**What to do:** Print exactly the lines below between the line holding "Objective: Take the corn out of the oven" and the line holding "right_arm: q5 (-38", inclusive, and nothing more.

**Entries supplied:**
[Start of Attachment]

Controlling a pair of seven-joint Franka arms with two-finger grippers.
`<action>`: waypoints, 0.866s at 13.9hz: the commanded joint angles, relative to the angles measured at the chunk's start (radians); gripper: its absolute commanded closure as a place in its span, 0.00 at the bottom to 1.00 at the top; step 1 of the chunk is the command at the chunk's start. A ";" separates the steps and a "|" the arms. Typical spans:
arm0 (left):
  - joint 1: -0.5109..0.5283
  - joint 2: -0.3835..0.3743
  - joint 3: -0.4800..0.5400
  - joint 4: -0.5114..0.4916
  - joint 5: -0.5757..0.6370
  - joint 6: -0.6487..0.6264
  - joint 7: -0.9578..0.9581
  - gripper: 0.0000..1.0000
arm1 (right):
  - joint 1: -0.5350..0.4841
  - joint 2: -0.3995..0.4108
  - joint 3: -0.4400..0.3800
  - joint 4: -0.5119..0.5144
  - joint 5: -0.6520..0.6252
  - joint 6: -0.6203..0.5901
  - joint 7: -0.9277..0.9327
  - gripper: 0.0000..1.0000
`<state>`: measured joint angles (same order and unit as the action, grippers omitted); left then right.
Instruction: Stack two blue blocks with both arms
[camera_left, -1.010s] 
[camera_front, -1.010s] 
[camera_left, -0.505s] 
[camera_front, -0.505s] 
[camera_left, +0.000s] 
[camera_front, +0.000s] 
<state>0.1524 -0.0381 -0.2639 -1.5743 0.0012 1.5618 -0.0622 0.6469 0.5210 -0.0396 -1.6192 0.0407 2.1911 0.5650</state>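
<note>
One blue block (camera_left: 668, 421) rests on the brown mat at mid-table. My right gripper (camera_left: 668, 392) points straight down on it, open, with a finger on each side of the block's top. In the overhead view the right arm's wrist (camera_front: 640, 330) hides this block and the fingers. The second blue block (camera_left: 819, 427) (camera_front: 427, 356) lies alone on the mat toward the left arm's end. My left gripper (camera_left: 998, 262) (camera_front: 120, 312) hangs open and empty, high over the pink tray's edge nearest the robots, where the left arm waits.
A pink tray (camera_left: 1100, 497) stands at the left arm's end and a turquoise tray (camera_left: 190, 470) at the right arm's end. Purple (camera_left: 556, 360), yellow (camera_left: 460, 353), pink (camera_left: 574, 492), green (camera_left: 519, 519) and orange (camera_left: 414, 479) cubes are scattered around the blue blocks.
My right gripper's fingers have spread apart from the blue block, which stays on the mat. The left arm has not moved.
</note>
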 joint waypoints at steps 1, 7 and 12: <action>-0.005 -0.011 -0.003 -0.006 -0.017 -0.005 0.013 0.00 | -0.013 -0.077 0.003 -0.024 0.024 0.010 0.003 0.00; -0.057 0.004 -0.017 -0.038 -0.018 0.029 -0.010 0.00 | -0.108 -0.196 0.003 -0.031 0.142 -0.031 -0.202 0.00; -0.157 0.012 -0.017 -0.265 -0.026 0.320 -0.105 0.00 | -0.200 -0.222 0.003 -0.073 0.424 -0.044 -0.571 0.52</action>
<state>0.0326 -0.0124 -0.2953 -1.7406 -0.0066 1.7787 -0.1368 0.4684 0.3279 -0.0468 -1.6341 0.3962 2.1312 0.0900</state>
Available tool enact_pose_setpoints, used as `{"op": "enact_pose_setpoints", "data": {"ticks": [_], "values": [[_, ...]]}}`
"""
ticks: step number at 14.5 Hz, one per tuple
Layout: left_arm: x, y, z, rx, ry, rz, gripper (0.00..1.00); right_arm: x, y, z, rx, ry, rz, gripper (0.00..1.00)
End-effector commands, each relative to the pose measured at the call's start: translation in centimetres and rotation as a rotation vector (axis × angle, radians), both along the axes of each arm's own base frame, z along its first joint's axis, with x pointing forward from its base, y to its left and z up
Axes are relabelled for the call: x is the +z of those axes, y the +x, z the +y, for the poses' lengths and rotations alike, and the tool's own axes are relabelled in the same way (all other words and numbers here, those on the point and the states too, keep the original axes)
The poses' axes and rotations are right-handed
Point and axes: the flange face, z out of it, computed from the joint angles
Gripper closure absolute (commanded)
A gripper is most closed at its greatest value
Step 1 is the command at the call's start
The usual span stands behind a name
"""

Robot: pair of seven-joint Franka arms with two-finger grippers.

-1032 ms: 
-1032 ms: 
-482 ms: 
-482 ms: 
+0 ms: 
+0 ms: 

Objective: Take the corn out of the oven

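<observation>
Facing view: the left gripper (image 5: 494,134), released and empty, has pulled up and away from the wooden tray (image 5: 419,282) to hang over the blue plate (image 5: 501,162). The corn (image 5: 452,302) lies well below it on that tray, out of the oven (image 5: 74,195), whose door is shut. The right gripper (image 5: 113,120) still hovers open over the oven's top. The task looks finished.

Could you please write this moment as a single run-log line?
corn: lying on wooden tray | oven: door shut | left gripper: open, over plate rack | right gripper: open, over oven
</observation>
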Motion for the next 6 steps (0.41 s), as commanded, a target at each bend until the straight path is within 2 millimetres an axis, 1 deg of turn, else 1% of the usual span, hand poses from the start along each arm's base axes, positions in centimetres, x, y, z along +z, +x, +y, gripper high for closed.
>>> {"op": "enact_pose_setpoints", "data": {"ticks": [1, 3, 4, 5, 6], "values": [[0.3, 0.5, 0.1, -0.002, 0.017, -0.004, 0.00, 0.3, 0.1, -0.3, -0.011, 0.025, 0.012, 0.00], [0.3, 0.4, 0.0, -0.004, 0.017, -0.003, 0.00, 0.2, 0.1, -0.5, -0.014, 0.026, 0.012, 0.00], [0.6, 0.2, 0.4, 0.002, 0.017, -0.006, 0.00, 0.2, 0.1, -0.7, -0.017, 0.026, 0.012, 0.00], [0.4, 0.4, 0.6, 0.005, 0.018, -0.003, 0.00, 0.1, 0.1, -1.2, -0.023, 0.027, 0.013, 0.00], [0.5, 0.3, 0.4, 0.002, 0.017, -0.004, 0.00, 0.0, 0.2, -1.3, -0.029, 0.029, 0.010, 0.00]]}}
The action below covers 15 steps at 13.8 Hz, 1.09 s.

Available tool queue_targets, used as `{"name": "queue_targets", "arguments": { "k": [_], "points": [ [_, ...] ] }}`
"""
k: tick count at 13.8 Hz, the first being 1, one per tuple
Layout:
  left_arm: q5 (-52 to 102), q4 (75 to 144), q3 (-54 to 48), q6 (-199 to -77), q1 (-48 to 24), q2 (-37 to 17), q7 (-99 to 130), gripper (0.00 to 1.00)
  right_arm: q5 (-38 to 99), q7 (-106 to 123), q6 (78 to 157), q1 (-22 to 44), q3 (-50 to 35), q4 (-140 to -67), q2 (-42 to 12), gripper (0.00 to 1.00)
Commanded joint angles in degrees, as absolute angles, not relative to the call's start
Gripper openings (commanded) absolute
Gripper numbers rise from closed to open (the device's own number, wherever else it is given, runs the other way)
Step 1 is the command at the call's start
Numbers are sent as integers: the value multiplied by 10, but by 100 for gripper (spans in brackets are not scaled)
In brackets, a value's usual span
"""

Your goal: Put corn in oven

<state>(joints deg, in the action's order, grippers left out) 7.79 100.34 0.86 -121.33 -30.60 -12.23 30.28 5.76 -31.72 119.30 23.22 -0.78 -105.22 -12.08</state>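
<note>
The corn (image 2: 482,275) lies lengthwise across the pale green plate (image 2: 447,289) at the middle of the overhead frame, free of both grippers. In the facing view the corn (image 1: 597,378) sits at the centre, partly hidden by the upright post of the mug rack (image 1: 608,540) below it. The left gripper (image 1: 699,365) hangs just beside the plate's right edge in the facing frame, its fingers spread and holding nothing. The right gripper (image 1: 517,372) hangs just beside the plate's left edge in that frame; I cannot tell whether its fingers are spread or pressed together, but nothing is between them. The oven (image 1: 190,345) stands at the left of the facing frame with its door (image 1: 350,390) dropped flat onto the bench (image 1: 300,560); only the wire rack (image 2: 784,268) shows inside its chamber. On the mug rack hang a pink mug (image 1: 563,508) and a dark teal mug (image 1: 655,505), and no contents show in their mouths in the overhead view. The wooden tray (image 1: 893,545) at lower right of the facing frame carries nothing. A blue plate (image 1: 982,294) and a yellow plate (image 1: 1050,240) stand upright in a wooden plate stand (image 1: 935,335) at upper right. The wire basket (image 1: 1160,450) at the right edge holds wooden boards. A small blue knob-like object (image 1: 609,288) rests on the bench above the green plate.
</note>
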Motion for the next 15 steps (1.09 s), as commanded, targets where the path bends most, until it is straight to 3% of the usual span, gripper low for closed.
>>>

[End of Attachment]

**Worked solution:**
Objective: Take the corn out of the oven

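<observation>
Facing view: the left gripper (image 5: 494,134), released and empty, has pulled up and away from the wooden tray (image 5: 419,282) to hang over the blue plate (image 5: 501,162). The corn (image 5: 452,302) lies well below it on that tray, out of the oven (image 5: 74,195), whose door is shut. The right gripper (image 5: 113,120) still hovers open over the oven's top. The task looks finished.

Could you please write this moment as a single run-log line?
corn: lying on wooden tray | oven: door shut | left gripper: open, over plate rack | right gripper: open, over oven
</observation>
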Motion for the next 6 steps (0.41 s), as commanded, a target at each bend until the straight path is within 2 millimetres an axis, 1 deg of turn, else 1% of the usual span, hand poses from the start along each arm's base axes, positions in centimetres, x, y, z along +z, +x, +y, gripper high for closed.
>>> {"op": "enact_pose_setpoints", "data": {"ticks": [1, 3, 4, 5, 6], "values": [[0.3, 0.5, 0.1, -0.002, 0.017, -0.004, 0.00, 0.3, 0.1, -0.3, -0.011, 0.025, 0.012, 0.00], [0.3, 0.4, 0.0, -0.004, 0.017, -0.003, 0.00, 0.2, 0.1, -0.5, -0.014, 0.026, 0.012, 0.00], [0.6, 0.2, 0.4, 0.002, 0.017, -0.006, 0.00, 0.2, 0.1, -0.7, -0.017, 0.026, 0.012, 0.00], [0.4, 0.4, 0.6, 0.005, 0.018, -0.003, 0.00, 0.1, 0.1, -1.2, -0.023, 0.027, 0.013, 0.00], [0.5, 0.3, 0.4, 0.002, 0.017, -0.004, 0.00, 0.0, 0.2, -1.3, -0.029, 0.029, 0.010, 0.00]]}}
The action below covers 15 steps at 13.8 Hz, 1.09 s.

Available tool queue_targets, used as `{"name": "queue_targets", "arguments": { "k": [_], "points": [ [_, ...] ] }}`
"""
k: tick count at 13.8 Hz, the first being 1, one per tuple
Layout:
  left_arm: q5 (-52 to 102), q4 (75 to 144), q3 (-54 to 48), q6 (-199 to -77), q1 (-48 to 24), q2 (-37 to 17), q7 (-99 to 130), gripper (0.00 to 1.00)
  right_arm: q5 (-38 to 99), q7 (-106 to 123), q6 (78 to 157), q1 (-22 to 44), q3 (-50 to 35), q4 (-140 to -67), q2 (-42 to 12), gripper (0.00 to 1.00)

A complete answer has now been given to the exercise.